### PROBLEM DETAILS
From the data that follows, copy every line with the string "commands".

### Recorded data
╭──

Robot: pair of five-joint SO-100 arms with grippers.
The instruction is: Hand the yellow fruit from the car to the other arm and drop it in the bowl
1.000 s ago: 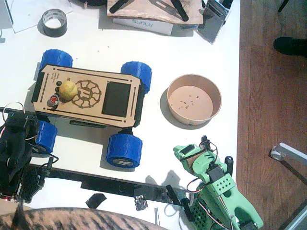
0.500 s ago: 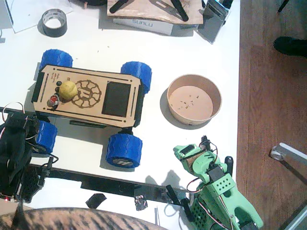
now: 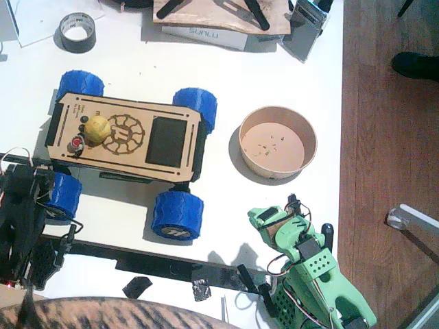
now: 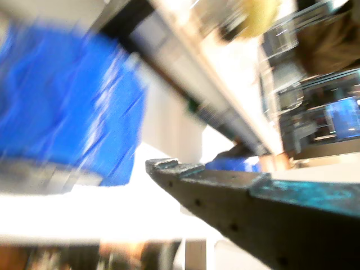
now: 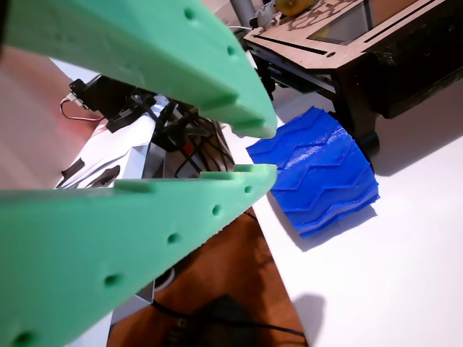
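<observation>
— Where is the yellow fruit (image 3: 97, 128) now?

— I see it on the car (image 3: 127, 135), in the left part of the fixed view. It sits on the wooden deck, just left of the engraved gear emblem (image 3: 127, 133) and close to the red button (image 3: 75, 144). Nothing touches it.

— And the two arms?

— The left arm (image 3: 22, 219) is the black one, at the lower left edge of the frame, beside the blue wheel (image 3: 65, 194). In a wrist view I see only one dark finger (image 4: 236, 197) and a very blurred wheel, so I cannot tell if the left gripper (image 3: 31, 179) is apart or together. The other arm (image 3: 312, 274), the green one, stands at the lower right. In a wrist view the right gripper (image 5: 257, 148) has its jaws a little apart, with nothing between them.

— The bowl (image 3: 278, 142)?

— It stands on the white table (image 3: 226, 75), right of the car and above the green arm. A grey tape roll (image 3: 77, 31) lies at the upper left.
</observation>
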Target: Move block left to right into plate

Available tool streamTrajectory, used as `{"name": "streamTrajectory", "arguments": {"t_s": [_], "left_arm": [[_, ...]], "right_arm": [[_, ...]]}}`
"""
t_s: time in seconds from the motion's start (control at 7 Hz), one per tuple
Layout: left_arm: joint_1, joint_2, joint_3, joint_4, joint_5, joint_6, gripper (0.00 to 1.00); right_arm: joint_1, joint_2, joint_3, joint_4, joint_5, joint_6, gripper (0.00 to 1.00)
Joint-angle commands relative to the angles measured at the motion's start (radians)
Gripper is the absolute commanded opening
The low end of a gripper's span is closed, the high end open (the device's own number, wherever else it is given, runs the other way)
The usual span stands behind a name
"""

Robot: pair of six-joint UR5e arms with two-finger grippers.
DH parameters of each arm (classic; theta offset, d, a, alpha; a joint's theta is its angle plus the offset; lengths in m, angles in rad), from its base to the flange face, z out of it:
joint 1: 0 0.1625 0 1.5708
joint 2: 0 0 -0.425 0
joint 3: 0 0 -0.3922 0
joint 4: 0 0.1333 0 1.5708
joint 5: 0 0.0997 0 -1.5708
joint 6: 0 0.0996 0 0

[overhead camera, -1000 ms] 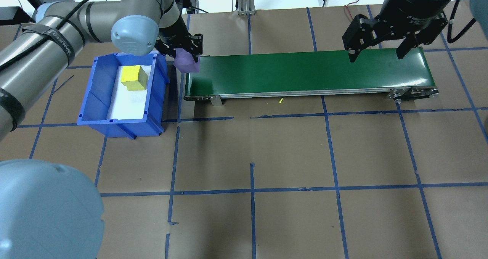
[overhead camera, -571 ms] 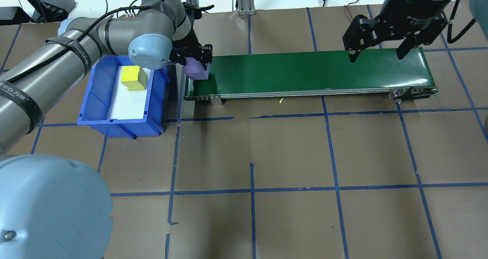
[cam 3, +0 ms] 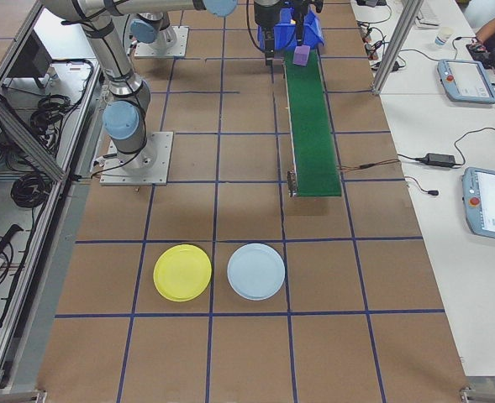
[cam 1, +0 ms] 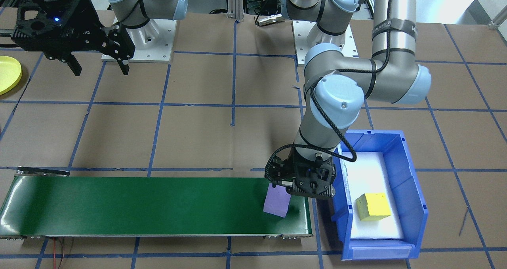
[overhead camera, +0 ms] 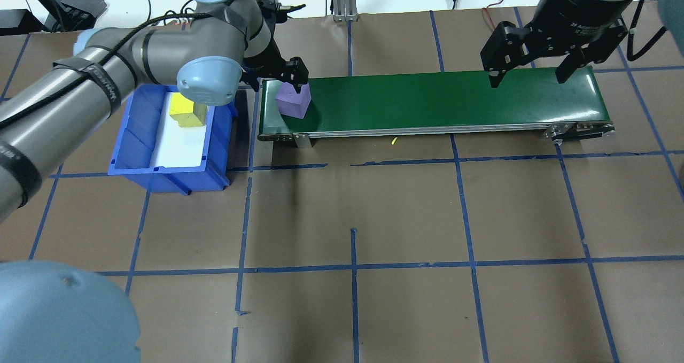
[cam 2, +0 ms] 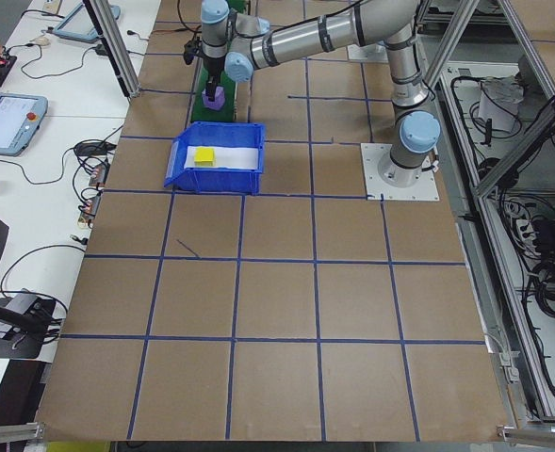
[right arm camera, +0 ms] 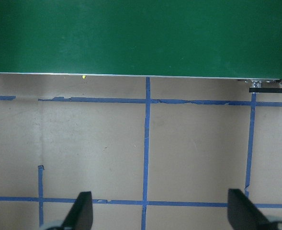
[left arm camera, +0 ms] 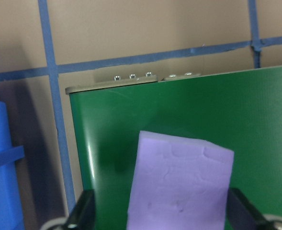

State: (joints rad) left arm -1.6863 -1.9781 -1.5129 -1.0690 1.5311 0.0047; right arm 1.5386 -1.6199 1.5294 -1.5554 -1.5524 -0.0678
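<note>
Now purple block (overhead camera: 293,100) on green conveyor (overhead camera: 438,102), under left gripper (overhead camera: 297,83).

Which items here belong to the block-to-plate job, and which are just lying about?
Job:
- purple block, on the green conveyor belt, under the left tool
- right tool, open over the belt's far end
- yellow plate

Lying about:
- blue bin holding a yellow block
- pale blue plate
</note>
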Motion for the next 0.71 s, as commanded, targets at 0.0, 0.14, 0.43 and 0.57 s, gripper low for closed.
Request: {"name": "streamTrajectory", "arguments": {"t_s": [0.0, 0.14, 0.43, 0.57], "left_arm": [[0.127, 0.090, 0.011, -0.138, 0.035, 0.005, 1.00], [0.198, 0.093, 0.011, -0.164, 0.034, 0.011, 1.00], [0.276, 0.052, 0.008, -0.157, 0.040, 0.166, 1.00], [0.331, 0.009, 0.010, -0.148, 0.029, 0.190, 1.00]], "right_arm": [[0.000, 0.002, 0.000, 0.000, 0.000, -0.001, 1.00], [-0.005, 0.003, -0.009, 0.000, 0.000, -0.007, 1.00], [-0.011, 0.006, -0.009, -0.003, -0.002, -0.055, 1.00], [-0.014, 0.005, -0.009, -0.002, -0.011, -0.120, 1.00]]}}
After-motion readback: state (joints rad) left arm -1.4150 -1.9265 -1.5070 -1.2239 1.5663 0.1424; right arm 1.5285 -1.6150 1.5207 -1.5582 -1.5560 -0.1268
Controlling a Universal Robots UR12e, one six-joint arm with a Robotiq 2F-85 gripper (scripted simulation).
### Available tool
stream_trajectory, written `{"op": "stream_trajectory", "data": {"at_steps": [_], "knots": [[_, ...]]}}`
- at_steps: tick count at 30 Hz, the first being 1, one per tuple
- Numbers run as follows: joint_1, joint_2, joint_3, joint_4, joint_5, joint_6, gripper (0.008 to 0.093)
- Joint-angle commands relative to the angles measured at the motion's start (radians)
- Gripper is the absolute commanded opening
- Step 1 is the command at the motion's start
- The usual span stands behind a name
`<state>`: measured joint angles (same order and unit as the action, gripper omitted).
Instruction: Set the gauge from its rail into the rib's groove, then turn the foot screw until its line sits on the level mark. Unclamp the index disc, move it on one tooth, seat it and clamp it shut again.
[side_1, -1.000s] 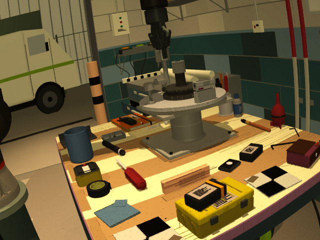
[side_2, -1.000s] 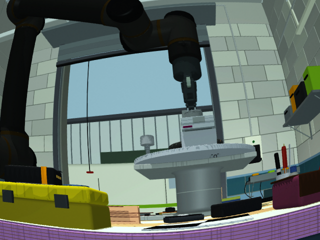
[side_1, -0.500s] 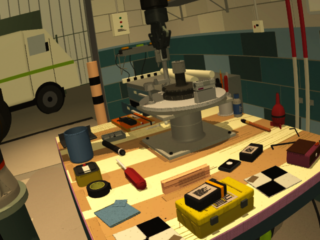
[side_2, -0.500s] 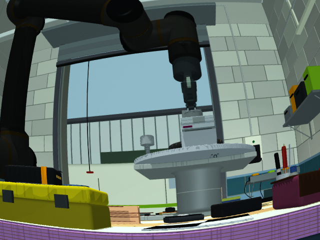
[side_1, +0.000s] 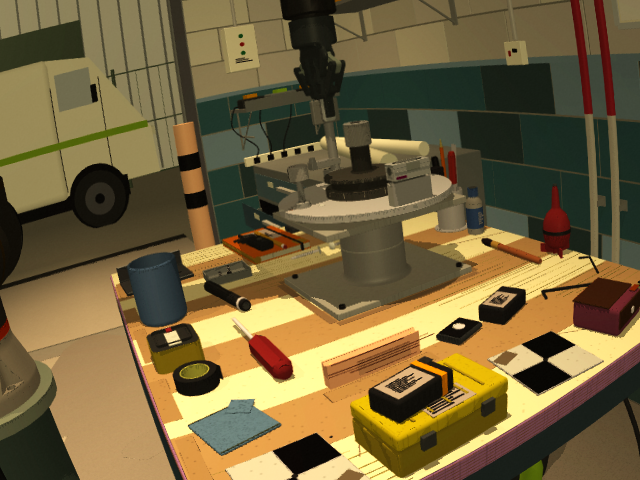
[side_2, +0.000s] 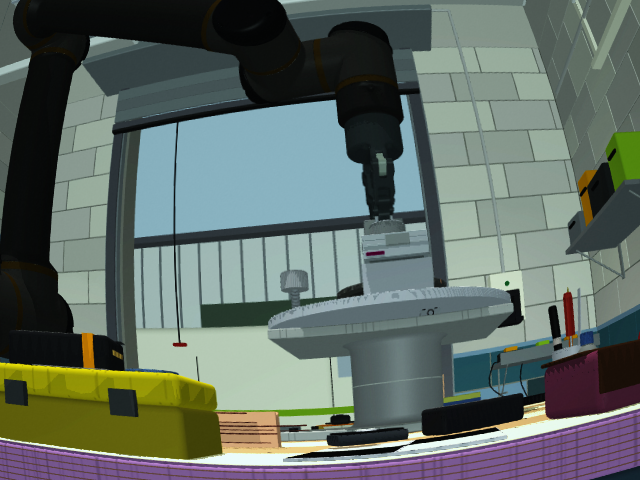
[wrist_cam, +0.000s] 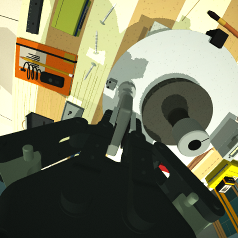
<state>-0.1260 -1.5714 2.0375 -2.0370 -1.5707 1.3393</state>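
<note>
My gripper hangs over the left side of the round grey table plate and points straight down. Between its fingers stands a slim grey lever, the clamp handle, which slopes down to a pivot beside the dark toothed index disc. The disc sits at the plate's centre under a knurled grey knob on a dark post. The grey gauge block with its red mark rests on the plate's right side. A small knurled foot screw stands at the plate's edge. My gripper is closed on the clamp lever.
The knurled knob and post rise close to the right of my fingers. The plate stands on a grey pedestal on the striped workbench. An orange tray, a blue cup, a red screwdriver and a yellow case lie around it.
</note>
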Motion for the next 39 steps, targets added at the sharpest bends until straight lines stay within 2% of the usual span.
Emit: {"op": "stream_trajectory", "data": {"at_steps": [1,14,39], "knots": [[0.000,0.000,-0.001,0.000,0.000,-0.015,0.0080],[-0.001,0.000,-0.001,-0.001,0.000,-0.307,0.0080],[-0.003,0.004,-0.001,-0.004,0.000,-1.086,0.0080]]}}
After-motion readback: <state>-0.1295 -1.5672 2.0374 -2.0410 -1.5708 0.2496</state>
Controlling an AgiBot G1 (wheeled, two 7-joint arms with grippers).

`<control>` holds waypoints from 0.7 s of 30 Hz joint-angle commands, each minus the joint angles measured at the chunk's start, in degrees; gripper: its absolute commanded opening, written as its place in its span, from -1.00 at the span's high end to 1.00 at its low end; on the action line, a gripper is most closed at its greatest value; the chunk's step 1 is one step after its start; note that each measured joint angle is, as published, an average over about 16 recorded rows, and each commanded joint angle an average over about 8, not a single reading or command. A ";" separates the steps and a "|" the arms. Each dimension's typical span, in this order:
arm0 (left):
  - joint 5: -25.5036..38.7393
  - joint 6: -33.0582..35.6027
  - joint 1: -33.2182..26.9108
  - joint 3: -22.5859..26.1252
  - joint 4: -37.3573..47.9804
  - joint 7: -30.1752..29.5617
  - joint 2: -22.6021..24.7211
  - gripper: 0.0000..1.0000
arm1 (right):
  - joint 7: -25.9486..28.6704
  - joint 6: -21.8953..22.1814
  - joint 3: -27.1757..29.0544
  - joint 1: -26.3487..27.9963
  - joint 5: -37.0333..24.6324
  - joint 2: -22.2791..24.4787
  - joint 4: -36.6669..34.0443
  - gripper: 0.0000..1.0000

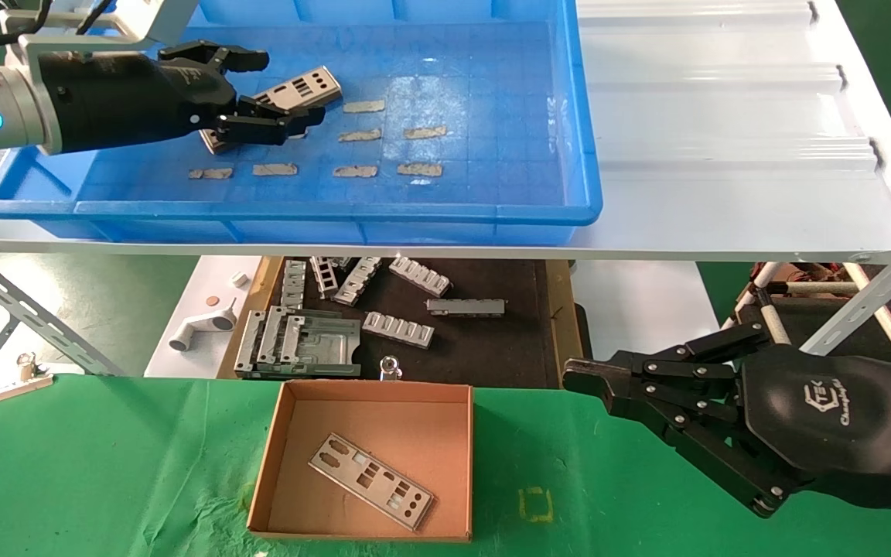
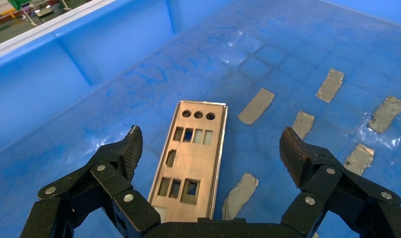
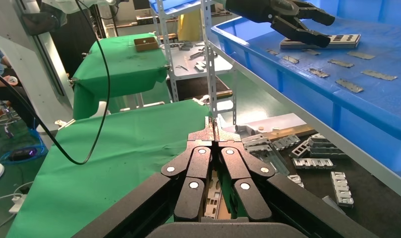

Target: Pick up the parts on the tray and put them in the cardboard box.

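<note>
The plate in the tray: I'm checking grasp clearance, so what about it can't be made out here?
- Head view: the left gripper covers the near end of the plate in the tray.
- Left wrist view: the gripper's body cuts off that same end of the plate.
- Neither view shows any gap beneath it.

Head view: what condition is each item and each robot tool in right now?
Left tool: open, straddling the plate in the tray, not gripping.
Right tool: shut, empty, idle above the green cloth.
Plate in the tray: lying flat.
Blue tray: holds one plate.
Cardboard box: open, one plate inside.
</note>
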 commanded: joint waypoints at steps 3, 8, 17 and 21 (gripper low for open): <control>0.13 0.17 -0.65 0.09 1.67 0.60 0.30 -1.00 | 0.00 0.00 0.00 0.00 0.00 0.00 0.00 1.00; 0.17 -0.32 -1.14 0.10 3.33 0.73 0.80 -0.66 | 0.00 0.00 0.00 0.00 0.00 0.00 0.00 1.00; 0.25 -1.18 -1.54 0.14 5.23 0.60 1.60 0.81 | 0.00 0.00 0.00 0.00 0.00 0.00 0.00 1.00; 0.17 -1.48 -1.67 0.09 5.68 0.60 1.79 1.00 | 0.00 0.00 0.00 0.00 0.00 0.00 0.00 1.00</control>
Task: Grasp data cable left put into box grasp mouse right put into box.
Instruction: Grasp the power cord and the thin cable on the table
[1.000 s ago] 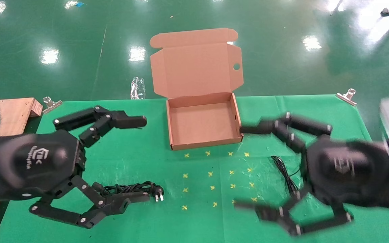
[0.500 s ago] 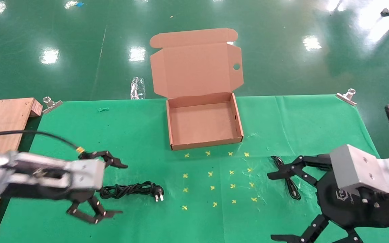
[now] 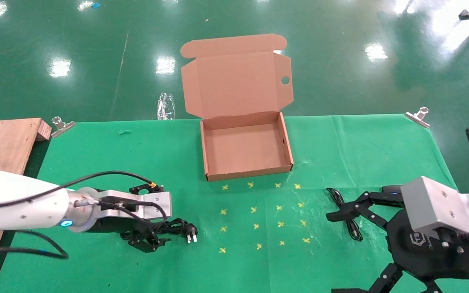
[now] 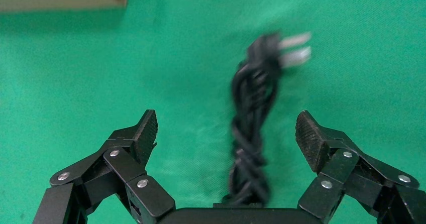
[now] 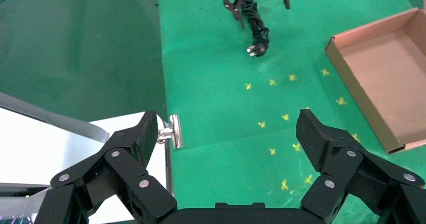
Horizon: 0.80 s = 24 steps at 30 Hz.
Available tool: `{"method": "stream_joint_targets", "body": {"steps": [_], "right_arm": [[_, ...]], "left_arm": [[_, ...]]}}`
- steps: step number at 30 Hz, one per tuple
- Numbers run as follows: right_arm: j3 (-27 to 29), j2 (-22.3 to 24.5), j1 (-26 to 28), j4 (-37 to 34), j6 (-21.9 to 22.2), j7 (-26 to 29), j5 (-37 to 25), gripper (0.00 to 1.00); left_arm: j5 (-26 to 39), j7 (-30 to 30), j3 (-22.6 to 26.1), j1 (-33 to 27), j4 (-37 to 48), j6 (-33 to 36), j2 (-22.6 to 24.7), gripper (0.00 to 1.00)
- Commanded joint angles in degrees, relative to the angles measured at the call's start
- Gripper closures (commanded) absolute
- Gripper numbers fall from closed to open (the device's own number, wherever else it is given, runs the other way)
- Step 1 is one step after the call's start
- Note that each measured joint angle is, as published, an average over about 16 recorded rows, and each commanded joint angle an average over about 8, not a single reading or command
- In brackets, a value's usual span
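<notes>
The left end effector [image 4: 228, 133] is spread wide, straddling the data cable [image 4: 251, 128] unclenched; the right end effector [image 5: 226, 133] is held released at 4 o'clock.

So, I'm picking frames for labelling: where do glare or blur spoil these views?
Head view: bright lamp reflections glare on the glossy floor behind the table; the box and data cable stay sharp. Left wrist view: the cable's plug is smeared, while the open left pincer is crisp. Right wrist view: sharp throughout, no glare.
</notes>
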Motion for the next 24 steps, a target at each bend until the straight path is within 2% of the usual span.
{"method": "stream_joint_targets", "body": {"steps": [1,7,18,24], "right_arm": [[-0.8,0.1,0.5,0.0,0.1,-0.1,0.1,0.00],[-2.9,-0.2,1.9,0.1,0.3,-0.2,0.3,0.00],[-5.8,-0.5,3.3,0.0,1.1,0.2,0.8,0.00],[-8.7,-1.1,2.8,-0.2,2.1,2.4,-2.8,0.00]], "left_arm": [[3.1,-1.2,0.8,0.8,-0.1,-1.8,1.0,0.00],[6.9,-3.2,1.8,1.1,-0.2,-2.2,1.6,0.00],[7.5,-5.5,2.0,2.7,-0.2,-2.4,1.8,0.00],[9.1,-6.8,2.6,2.6,-0.2,-1.8,2.6,0.00]]}}
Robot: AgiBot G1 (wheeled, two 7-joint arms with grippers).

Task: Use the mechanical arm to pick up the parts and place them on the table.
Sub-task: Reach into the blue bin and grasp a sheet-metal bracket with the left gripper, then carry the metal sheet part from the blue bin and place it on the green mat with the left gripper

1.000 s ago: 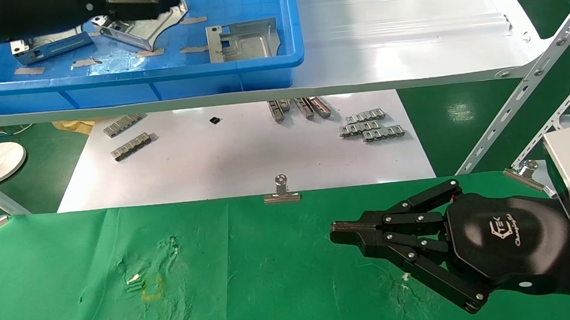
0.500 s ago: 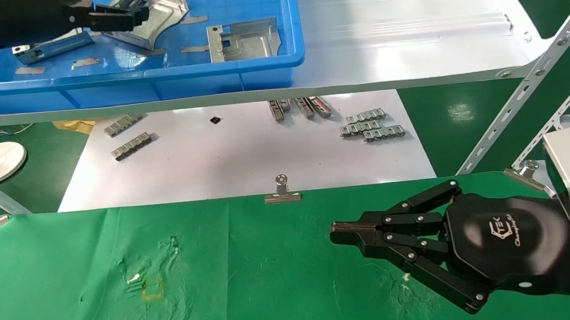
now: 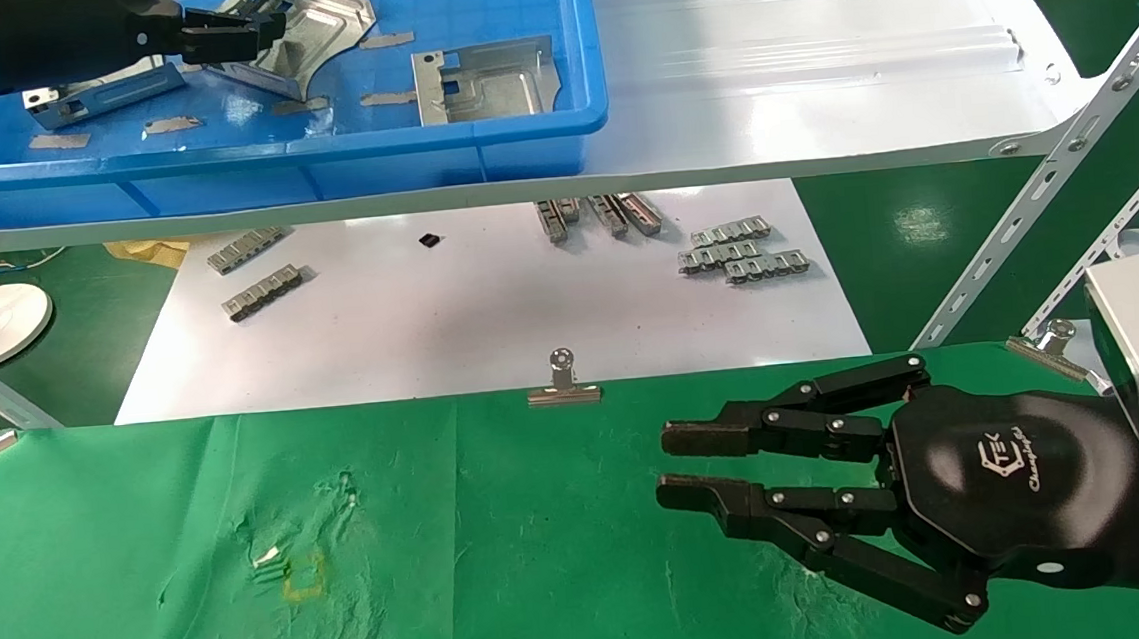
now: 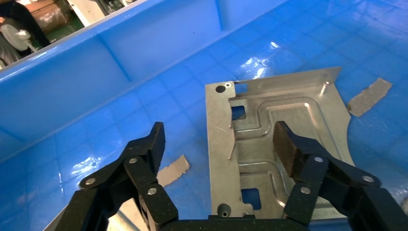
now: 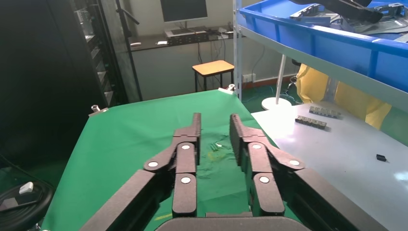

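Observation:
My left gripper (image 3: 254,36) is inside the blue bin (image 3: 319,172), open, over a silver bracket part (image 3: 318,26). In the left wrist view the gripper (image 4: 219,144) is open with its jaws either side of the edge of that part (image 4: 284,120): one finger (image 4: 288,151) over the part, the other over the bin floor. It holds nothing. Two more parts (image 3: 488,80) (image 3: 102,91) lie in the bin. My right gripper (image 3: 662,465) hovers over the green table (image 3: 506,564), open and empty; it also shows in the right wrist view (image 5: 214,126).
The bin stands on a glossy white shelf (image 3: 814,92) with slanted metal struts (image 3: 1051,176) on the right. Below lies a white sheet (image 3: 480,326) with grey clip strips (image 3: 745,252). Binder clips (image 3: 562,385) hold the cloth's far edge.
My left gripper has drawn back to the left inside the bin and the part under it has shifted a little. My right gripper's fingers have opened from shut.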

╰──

### RESULT
Joint-angle commands relative to the angles measured at the motion's start (radians)
- Joint-angle commands relative to the angles measured at the motion's start (radians)
`<control>` holds waypoints from 0.7 s of 30 Hz joint-angle commands, each minus the joint angles measured at the chunk's start, in degrees; gripper: its absolute commanded opening, written as its place in its span, from -1.00 at the span's high end to 1.00 at its low end; on the action line, a gripper is most closed at its greatest value; the chunk's step 1 is one step after its start; note that each measured joint angle is, as published, an average over about 16 recorded rows, and each commanded joint angle an average over about 8, not a single reading or command. A ";" separates the steps and a "|" the arms. Each dimension's typical span, in this order:

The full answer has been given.